4.7 Sharing and Permissions¶
Represent sharing as ACL edges on node_id with roles. Evaluate deny vs allow carefully; most products use allow lists with owner override.
Evaluation path: resolve node_id from path, walk ancestors for inherited permissions (if supported), merge with explicit grants on the node.
| Role | Typical capabilities |
|---|---|
| Viewer | Read, download |
| Commenter | Read + annotate (product-specific) |
| Editor | Modify content, add children |
| Owner | Share, delete, transfer |
Audit: append-only audit log for compliance (who granted access to whom).
4.8 Offline Support¶
Clients queue operations in a persistent outbox while offline: chunking, hash, and manifest computation can proceed locally; uploads resume with range or chunk session APIs.
File watcher (Python, watchdog-style sketch)
import hashlib
import time
from pathlib import Path
class LocalChangeQueue:
def __init__(self):
self.pending = []
def on_modified(self, path: Path):
# debounce in real code
self.pending.append((time.time(), path))
def drain(self):
# coalesce multiple events for same path
by_path = {}
for ts, p in self.pending:
by_path[p] = ts
self.pending.clear()
return list(by_path.keys())
def fingerprint_preview(path: Path, n: int = 1 << 20) -> str:
h = hashlib.sha256()
with path.open("rb") as f:
h.update(f.read(n))
return h.hexdigest()
Desktop clients run a lightweight DB (SQLite) tracking local inode state, server revision, and upload status.
Step 5: Scaling & Production¶
| Concern | Technique |
|---|---|
| Metadata hotspots | Shard by tenant; cache path→id; rate limit noisy APIs |
| Block hot hashes | CDN for public; internal read caches |
| Notification storms | Coalesce events per folder; sample low-priority clients |
| GC of chunks | Mark-sweep from manifests; tombstone windows |
| Multi-region | Metadata per region + replication; blocks geo-replicated or regional with cross-region CRR |
| Compliance | Data residency pinned shards; encryption keys in regional KMS |
Observability: trace IDs across API → metadata → block PUT; metrics on dedup ratio, chunk upload latency, conflict rate, and sync backlog depth.
Interview Tips¶
| Do | Avoid |
|---|---|
| Separate metadata and block planes | Conflating file paths with raw object keys only |
| Discuss CDC + hashing for dedup | Claiming whole-file upload is enough at Dropbox scale |
| Mention etag/revision concurrency | Ignoring offline/conflict scenarios |
| Cover WebSocket + cursor fallback | Assuming pure push always works on mobile |
| Call out small-file overhead | Ignoring listing performance and metadata cost |
Tip
If time permits, relate to backup products (restic, Borg)—interviewers like knowing you understand production chunking trade-offs.
Summary¶
- Chunking: CDC with Rabin fingerprints stabilizes chunk boundaries; cryptographic hashes enable deduplicated block storage.
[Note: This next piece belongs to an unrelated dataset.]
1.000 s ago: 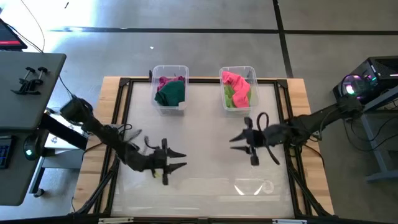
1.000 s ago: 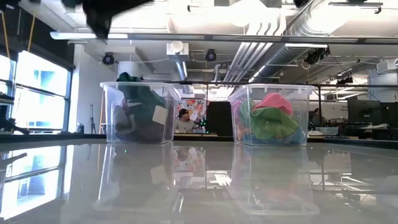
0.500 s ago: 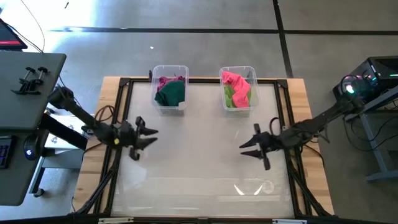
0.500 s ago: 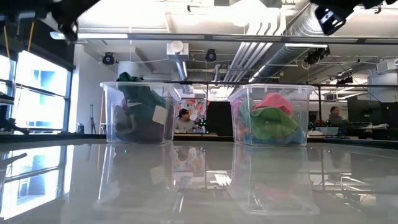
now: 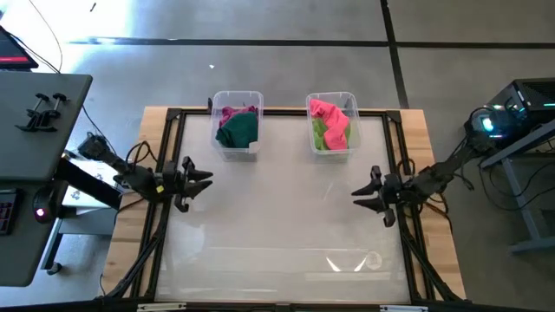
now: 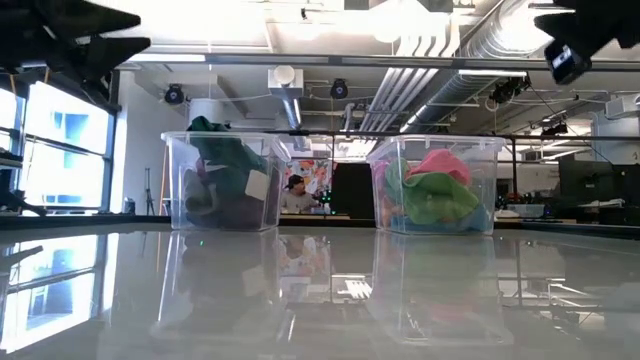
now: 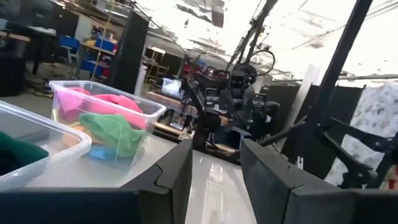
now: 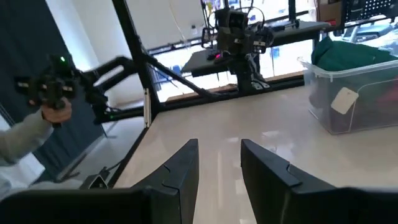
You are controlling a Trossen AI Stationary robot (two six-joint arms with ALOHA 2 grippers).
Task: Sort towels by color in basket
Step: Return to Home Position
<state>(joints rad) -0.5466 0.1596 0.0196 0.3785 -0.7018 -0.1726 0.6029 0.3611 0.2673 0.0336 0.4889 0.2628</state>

- Sync: Clients watch local FS, upload missing chunks, commit manifests; servers broadcast changes via WebSocket or clients poll change feeds with cursors.
- Metadata: Tree of nodes + manifests + ACLs; shard by tenant; transactional sibling name uniqueness.
- Conflicts: Choose explicit policies; binary files often become conflict copies; collaborative docs may use OT/CRDTs in a separate service.
- Versions: Immutable manifests; retention and legal hold; async GC for unreferenced chunks.
Interview Checklist¶
- Clarify max file size, sharing model, offline expectations, and collaboration (binary vs collaborative editing)
- Quantify metadata QPS, storage with dedup, and notification fan-out
- Draw clients → API → metadata DB + block store + notifier
- Explain CDC and why fixed chunking fails on inserts
- Walk upload: chunk, hash, conditional block put, manifest commit with etag
- Walk download: resolve manifest, fetch blocks, verify hashes
- Describe conflict handling for offline edits
- Discuss versioning, GC, and encryption
- Mention failure modes: partial uploads, stuck notifications, split-brain on clients
Sample Interview Dialogue¶
Interviewer: “Design a system like Google Drive.”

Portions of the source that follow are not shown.